Die Gondelfahrt zurück ins Tal ist dagegen schon ziemlich gruslig, vor allem nicht, wenn nix mehr zu sehen ist außer die Wolken rundherum.

Schnee ist viel besser als Hitze. Eindeutig. Bäh.

Bye bye, Berlin…

So, ich bin dann mal wieder für einige Zeit im Nimmerland. Wenn mir dolle langweilig ist, führe ich vielleicht Urlaubstagebuch – falls nicht, ich lebe trotzdem noch! Und jaaa, ich komme wieder…

Summer in the city

Wer braucht da noch Urlaub?

Diagnose: Weiß auch nicht so genau…

07:20 Uhr
„Guten Morgen“, trötets mir entgegen. Ich bin die Erste in der Praxis. „Dann bekomme ich noch 10 Euro von Ihnen…“ (Grund 1, warum ich es hasse, zum Arzt zu gehen) „Wussten Sie eigentlich, dass ihre Krankenkarte Ende August abläuft?“ (Grund 2, immer diese Überraschungen. Jedem anderen wäre das egal, weil er oder sie seine neue Karte pünktlich mit der Post bekommt, ist bei mir aber eben nicht der Fall.)

07:40 Uhr
Nicht mehr ganz so allein im Warteraum, der Doktor hat seinen Dienst gerade begonnen.

07:50 Uhr
„Aaaaahhhhhh…“
„Ich hab doch gesagt, erschrecken Sie sich nicht!“
„Aber es tut weh!!!“
„Nun haben Sie sich mal nicht so…“

Besser als Kino.

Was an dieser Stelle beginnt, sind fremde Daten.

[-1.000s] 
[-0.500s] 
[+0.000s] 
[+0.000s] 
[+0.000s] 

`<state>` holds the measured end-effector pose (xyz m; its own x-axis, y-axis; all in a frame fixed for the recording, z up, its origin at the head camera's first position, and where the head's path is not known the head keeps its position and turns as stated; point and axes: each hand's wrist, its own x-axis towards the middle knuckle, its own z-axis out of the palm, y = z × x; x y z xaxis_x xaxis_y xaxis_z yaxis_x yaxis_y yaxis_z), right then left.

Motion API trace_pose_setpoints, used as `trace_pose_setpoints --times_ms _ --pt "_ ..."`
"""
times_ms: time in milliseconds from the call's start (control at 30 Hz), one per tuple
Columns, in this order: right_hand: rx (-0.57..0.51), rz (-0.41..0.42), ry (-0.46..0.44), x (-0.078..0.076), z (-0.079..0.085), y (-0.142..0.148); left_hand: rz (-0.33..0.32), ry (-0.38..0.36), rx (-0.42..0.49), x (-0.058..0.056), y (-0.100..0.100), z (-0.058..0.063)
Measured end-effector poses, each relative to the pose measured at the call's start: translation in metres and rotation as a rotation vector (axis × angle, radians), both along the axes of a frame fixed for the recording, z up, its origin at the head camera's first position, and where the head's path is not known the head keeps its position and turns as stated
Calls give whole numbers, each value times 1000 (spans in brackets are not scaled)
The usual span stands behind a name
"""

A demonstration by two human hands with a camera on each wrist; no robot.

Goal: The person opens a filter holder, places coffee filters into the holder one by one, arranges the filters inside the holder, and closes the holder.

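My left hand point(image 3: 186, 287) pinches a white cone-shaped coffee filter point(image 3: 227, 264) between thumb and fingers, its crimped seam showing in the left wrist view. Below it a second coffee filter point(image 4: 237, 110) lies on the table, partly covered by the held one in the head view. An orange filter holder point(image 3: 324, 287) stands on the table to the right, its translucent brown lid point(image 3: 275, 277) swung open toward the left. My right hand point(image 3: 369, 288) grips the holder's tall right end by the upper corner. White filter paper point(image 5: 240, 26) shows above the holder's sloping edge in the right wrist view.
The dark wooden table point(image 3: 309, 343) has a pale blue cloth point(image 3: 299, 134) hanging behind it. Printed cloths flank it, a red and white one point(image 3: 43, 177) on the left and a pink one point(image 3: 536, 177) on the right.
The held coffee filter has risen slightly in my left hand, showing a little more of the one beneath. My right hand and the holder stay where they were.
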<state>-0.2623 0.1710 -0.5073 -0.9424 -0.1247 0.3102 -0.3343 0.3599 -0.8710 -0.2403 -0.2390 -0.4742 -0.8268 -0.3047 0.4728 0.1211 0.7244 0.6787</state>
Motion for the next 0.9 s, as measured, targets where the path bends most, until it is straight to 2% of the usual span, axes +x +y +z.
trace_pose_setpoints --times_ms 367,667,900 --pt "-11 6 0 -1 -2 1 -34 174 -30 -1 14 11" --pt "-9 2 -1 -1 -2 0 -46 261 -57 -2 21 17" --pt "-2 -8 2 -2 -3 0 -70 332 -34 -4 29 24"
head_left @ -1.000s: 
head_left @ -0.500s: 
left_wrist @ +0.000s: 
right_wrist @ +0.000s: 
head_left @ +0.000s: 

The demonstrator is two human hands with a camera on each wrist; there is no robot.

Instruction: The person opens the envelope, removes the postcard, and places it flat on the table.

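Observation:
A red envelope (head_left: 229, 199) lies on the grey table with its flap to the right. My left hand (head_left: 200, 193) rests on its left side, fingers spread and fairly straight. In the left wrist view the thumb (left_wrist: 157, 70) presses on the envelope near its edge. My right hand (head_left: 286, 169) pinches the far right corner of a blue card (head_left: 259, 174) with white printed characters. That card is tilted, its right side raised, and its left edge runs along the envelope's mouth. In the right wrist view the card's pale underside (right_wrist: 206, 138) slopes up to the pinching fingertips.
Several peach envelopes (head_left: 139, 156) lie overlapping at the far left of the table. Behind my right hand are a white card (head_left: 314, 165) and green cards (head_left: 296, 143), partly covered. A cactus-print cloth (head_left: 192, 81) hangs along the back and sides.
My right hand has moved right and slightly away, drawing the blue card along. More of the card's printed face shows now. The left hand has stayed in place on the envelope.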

Aber die Frau nebenan tut mir schon irgendwie Leid. Außerdem steigt meine Nervosität, auch wenn ich vor Spritzen etc keine Angst habe.

08:20 Uhr
Dank der neuen Glamour weiß ich jetzt, ob ich der Typ für Affären bin und ob ich nach dem Sex nach Hause gehen darf oder nicht. Praxislektüre ist der Wahnsinn.

09:15 Uhr
Ich war die Erste, trotzdem sind vor mir 11 andere Personen aufgerufen worden.

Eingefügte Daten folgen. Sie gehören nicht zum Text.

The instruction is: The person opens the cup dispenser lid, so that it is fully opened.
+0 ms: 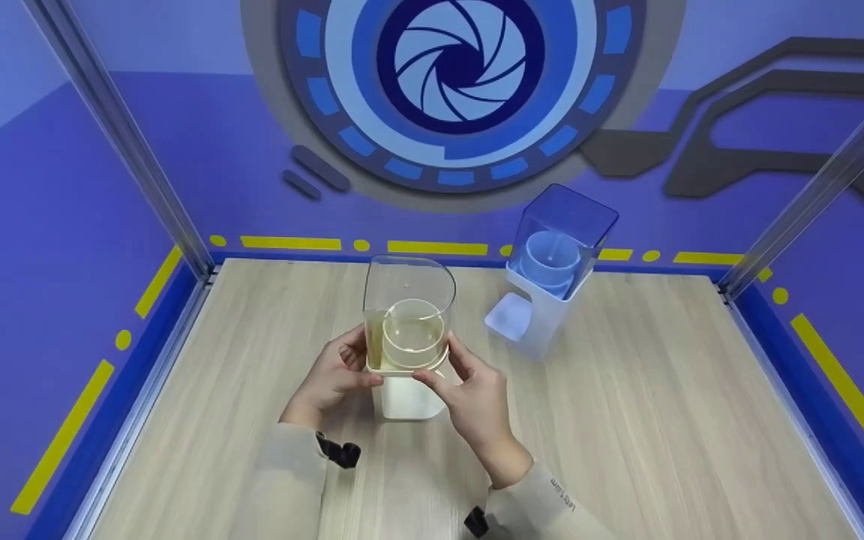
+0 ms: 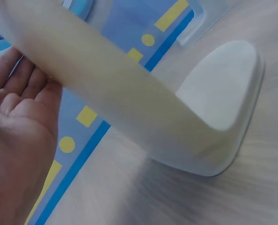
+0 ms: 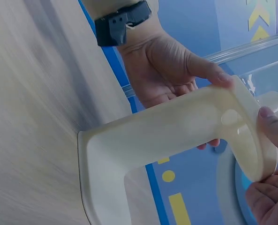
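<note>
Both hands hold a cream stand with a clear, open-topped container on it and a round cup-like piece inside. My left hand grips its upper left side, the thumb along the front rim and the fingers behind. On the right, my right hand pinches the rim between thumb and fingers. The stand's column runs down to a flat foot, low over the tabletop. A similar blue stand with a tinted clear container stands behind, to the right, untouched.
A pale wood-grain table lies under everything. Blue printed walls close off the back and sides, with metal rails at the corners. Each wrist wears a black strap.
</note>
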A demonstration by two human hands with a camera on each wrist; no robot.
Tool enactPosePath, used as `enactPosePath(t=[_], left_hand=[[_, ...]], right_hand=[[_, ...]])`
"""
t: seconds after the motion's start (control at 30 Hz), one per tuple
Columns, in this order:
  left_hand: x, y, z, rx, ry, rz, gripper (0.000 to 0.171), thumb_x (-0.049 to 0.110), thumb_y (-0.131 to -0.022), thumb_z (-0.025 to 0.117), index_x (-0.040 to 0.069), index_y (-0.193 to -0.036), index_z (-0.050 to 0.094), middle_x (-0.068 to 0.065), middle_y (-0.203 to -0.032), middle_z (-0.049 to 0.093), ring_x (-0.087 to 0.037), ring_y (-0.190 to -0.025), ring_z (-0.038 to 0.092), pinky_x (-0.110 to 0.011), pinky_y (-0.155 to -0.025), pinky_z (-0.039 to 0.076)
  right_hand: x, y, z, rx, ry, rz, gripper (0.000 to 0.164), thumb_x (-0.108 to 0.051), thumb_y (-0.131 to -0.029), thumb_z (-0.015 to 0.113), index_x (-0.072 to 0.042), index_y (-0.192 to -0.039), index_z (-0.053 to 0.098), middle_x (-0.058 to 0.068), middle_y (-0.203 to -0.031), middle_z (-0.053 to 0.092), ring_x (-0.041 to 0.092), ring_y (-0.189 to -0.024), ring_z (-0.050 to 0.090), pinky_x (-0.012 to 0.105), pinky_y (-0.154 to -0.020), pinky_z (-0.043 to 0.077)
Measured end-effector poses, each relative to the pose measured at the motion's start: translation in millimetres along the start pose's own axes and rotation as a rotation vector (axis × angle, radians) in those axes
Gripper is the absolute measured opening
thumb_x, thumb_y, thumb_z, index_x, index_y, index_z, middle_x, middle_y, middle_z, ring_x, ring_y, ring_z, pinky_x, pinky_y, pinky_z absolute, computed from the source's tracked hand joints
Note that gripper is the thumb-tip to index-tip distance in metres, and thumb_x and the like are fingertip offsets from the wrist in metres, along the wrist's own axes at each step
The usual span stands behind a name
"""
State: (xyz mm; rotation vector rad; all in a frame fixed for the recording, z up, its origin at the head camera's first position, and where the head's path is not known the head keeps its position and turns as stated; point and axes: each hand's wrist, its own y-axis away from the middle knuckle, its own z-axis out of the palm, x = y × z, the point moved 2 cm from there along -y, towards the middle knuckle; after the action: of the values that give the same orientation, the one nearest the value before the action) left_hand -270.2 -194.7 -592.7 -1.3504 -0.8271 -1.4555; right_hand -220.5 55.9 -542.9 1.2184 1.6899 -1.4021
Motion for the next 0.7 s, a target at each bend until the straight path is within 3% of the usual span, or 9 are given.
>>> enactPosePath(t=[0.13, 0.27, 0.4, 0.53, 0.7], left_hand=[[9.4, 1.4, -0.9, -0.023, -0.022, -0.027, 0.113, 0.003, -0.080, 0.100, -0.004, -0.173, 0.037, -0.016, -0.175, 0.051, -0.015, -0.162, 0.050, -0.020, -0.133, 0.040], [24.5, 6.7, 2.9, -0.016, -0.115, -0.032, 0.134, 0.020, -0.075, 0.108, -0.002, -0.177, 0.025, -0.024, -0.183, 0.034, -0.037, -0.174, 0.032, -0.025, -0.136, 0.035], [35.3, 7.9, 15.2, 0.012, -0.225, 0.007, 0.151, 0.040, -0.068, 0.112, 0.002, -0.180, 0.018, -0.021, -0.187, 0.028, -0.040, -0.177, 0.021, -0.037, -0.143, 0.022], [34.7, 4.0, 29.4, 0.056, -0.270, 0.055, 0.155, 0.047, -0.062, 0.113, 0.007, -0.180, 0.021, -0.016, -0.183, 0.039, -0.037, -0.175, 0.029, -0.050, -0.146, 0.018], [25.2, 3.8, 38.8, 0.125, -0.287, 0.102, 0.138, 0.037, -0.063, 0.114, 0.010, -0.174, 0.037, -0.009, -0.164, 0.061, -0.031, -0.154, 0.057, -0.042, -0.135, 0.042]], right_hand=[[1, 1, -2, -0.002, 0.033, -0.010, 0.081, -0.023, -0.086, 0.100, 0.009, -0.152, 0.065, 0.026, -0.152, 0.070, 0.041, -0.144, 0.069, 0.050, -0.120, 0.057], [-1, -4, -9, -0.062, 0.076, 0.030, 0.086, -0.029, -0.087, 0.100, 0.004, -0.156, 0.061, 0.027, -0.161, 0.064, 0.047, -0.153, 0.061, 0.060, -0.130, 0.049], [-11, -26, -19, -0.140, -0.042, 0.002, 0.102, -0.037, -0.087, 0.100, 0.004, -0.164, 0.048, 0.028, -0.169, 0.055, 0.049, -0.161, 0.049, 0.059, -0.139, 0.037], [-25, -59, -24, -0.222, -0.181, -0.071, 0.125, -0.060, -0.082, 0.098, 0.003, -0.171, 0.036, 0.026, -0.176, 0.047, 0.049, -0.166, 0.042, 0.060, -0.142, 0.030], [-36, -82, -15, -0.364, -0.226, -0.105, 0.142, -0.077, -0.073, 0.095, -0.005, -0.176, 0.028, 0.019, -0.176, 0.048, 0.043, -0.164, 0.047, 0.063, -0.139, 0.035]])
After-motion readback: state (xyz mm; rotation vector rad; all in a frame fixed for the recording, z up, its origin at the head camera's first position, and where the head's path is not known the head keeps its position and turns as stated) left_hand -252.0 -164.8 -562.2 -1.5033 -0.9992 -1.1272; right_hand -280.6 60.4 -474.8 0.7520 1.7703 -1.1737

„Einen wunderschönen guten Morgen! Was führt Sie denn zu mir?“ (Seit 13 Jahren komme ich zu ihm und ich wurde noch nie anders begrüßt)
„Ich bin umgekippt und mir fehlen die Sekunden bsi zum Boden.“
„Filmriss?“ (Er lacht. Er lacht!)
Okay, es ist absurd, aber seine Reaktion beruhigt mich etwas. Ich erzähle von vorn und werde anschließend untersucht.
„Ad hoc kann ich auch nicht sagen, was es war. Wir machen dann erstmal großes Blutbild, EKG und Schilddrüsen-Ultraschall.“ (Zwei von drei Untersuchungen habe ich vorausgesehen.)
„Und sonst, wie geht es Ihnen?“ (Die Frage hatten wir doch schon…) „Wie läuft es mit den Großeltern?“ (Aua, voll ins Schwarze getroffen) „Im Freundeskreis alles okay?“ (Ups, schon wieder) „Und wie geht es eigentlich Ihren Eltern?“ (Okay, der Mann kennt meine Familie und mich einfach zu gut)

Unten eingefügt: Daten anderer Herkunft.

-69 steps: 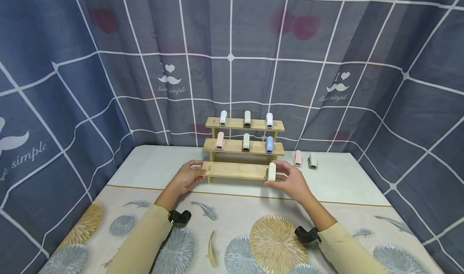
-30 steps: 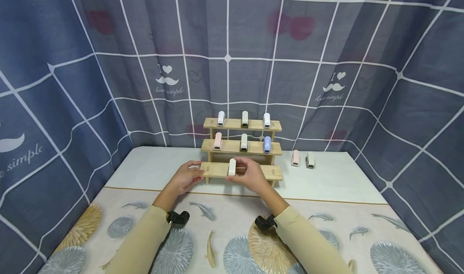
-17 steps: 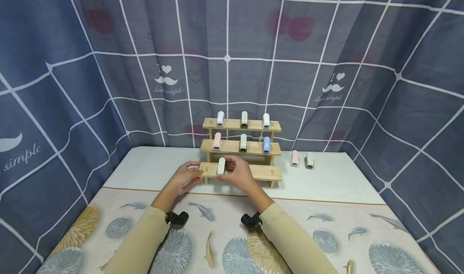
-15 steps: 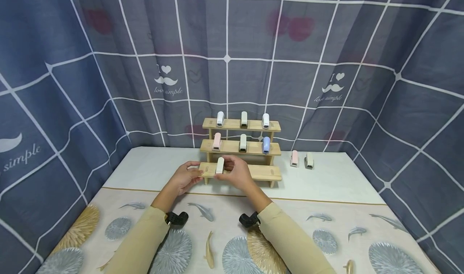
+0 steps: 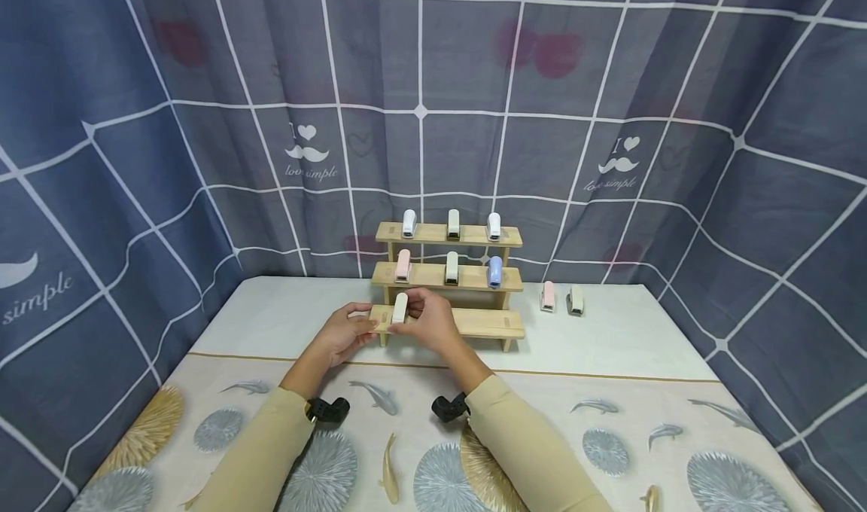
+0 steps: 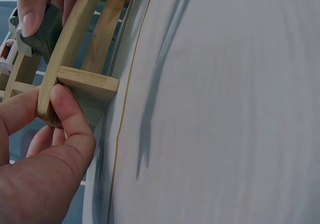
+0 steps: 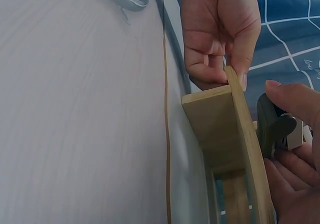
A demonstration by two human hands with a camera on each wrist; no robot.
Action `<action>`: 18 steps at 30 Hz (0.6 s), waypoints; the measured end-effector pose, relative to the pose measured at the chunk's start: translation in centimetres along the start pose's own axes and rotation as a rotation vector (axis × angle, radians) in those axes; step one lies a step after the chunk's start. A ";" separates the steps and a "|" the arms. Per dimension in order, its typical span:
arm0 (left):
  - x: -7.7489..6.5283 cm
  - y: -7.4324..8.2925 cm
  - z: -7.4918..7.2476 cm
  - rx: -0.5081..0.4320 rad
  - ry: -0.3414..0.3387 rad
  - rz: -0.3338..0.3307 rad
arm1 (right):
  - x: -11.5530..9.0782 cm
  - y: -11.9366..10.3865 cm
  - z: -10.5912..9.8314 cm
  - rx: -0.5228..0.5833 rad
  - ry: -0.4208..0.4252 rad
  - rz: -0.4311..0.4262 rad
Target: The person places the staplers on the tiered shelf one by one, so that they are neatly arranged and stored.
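I read the left hand (image 5: 344,333) pinching the left end of the lowest shelf (image 5: 486,321); just right of it, the right hand (image 5: 433,321) grips the white-topped stapler (image 5: 400,309), fingers curled, over that shelf; beyond both hands, the middle shelf (image 5: 430,275) bears three staplers (image 5: 451,269).

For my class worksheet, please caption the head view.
Left fingers grip the lowest wooden shelf at its left end; right fingers hold a pale stapler nearby.

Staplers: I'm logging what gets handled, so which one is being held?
The pale stapler at the left end of the lowest shelf, pinched by the right hand; no hand touches any other.
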State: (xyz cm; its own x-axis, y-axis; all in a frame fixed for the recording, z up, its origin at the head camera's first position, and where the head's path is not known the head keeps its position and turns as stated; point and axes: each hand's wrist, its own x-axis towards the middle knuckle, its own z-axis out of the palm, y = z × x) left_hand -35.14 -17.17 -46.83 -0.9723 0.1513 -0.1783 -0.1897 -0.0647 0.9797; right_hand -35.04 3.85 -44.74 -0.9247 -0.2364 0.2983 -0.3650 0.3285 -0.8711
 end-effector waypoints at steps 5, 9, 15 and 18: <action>0.0 -0.1 -0.1 -0.006 -0.002 -0.003 | 0.2 0.0 0.4 -0.002 0.005 -0.004; -0.1 -0.1 -0.1 -0.006 -0.006 -0.001 | 0.3 0.0 0.6 -0.010 -0.002 -0.001; -0.1 -0.1 -0.2 -0.012 -0.020 0.018 | 0.4 -0.1 0.8 -0.052 -0.009 -0.009; 0.0 -0.1 -0.2 -0.018 -0.026 0.020 | 0.4 -0.1 0.9 -0.082 -0.005 -0.010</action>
State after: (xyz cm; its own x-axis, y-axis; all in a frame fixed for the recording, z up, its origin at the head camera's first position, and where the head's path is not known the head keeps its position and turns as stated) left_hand -35.10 -17.36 -46.98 -0.9721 0.1755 -0.1559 -0.1728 -0.0853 0.9813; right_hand -35.24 2.89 -44.86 -0.9207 -0.2446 0.3042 -0.3816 0.4003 -0.8331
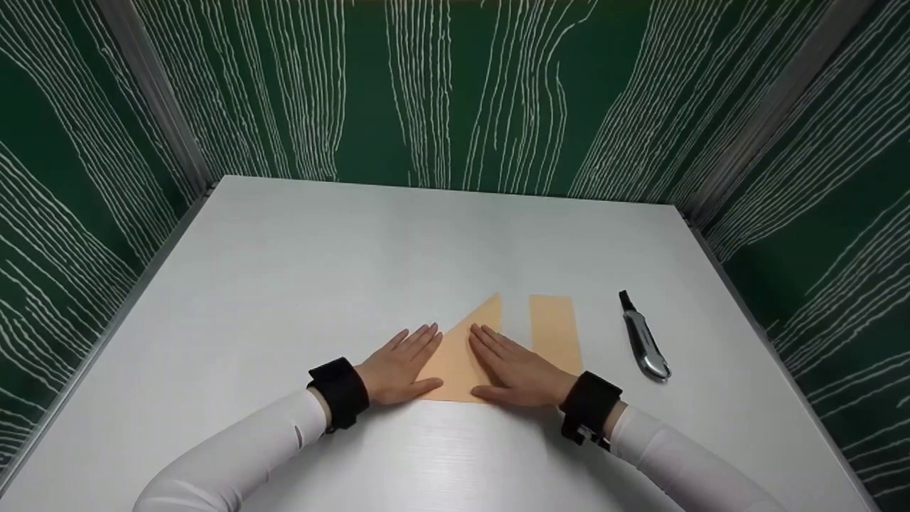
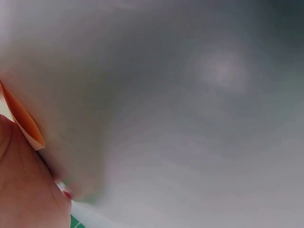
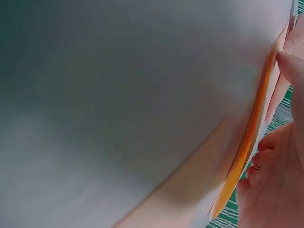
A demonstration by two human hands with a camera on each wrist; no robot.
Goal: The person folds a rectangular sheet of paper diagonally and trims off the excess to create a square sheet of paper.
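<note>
A pale orange sheet of paper folded into a triangle (image 1: 458,363) lies on the white table, its tip pointing away from me. My left hand (image 1: 402,366) rests flat with straight fingers along its left slanted edge, the thumb on the paper. With fingers extended, my right hand (image 1: 522,370) presses on the triangle's right part. In the left wrist view the folded paper (image 2: 26,123) gapes a little between its layers beside the hand. The right wrist view likewise shows a narrow orange opening (image 3: 242,147) along the fold's near edge.
A separate pale orange paper strip (image 1: 554,331) lies right of the triangle, partly behind my right hand. Farther right sits a grey and black utility knife (image 1: 645,340). Green walls with white lines (image 1: 419,92) enclose the white table (image 1: 320,242) at the back and sides.
</note>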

Zum Glück entlässt er mich mit den Worten „Ich bin dann erstmal drei Wochen im Urlaub, bis dahin haben sie ja genug Zeit, das EKA und den Ultraschall zu machen – und vielleicht auch sonst ein bissel aufzuräumen.“

Trifft sich gut, ich fahre auch weg. Hilft vielleicht beim „Aufräumen“.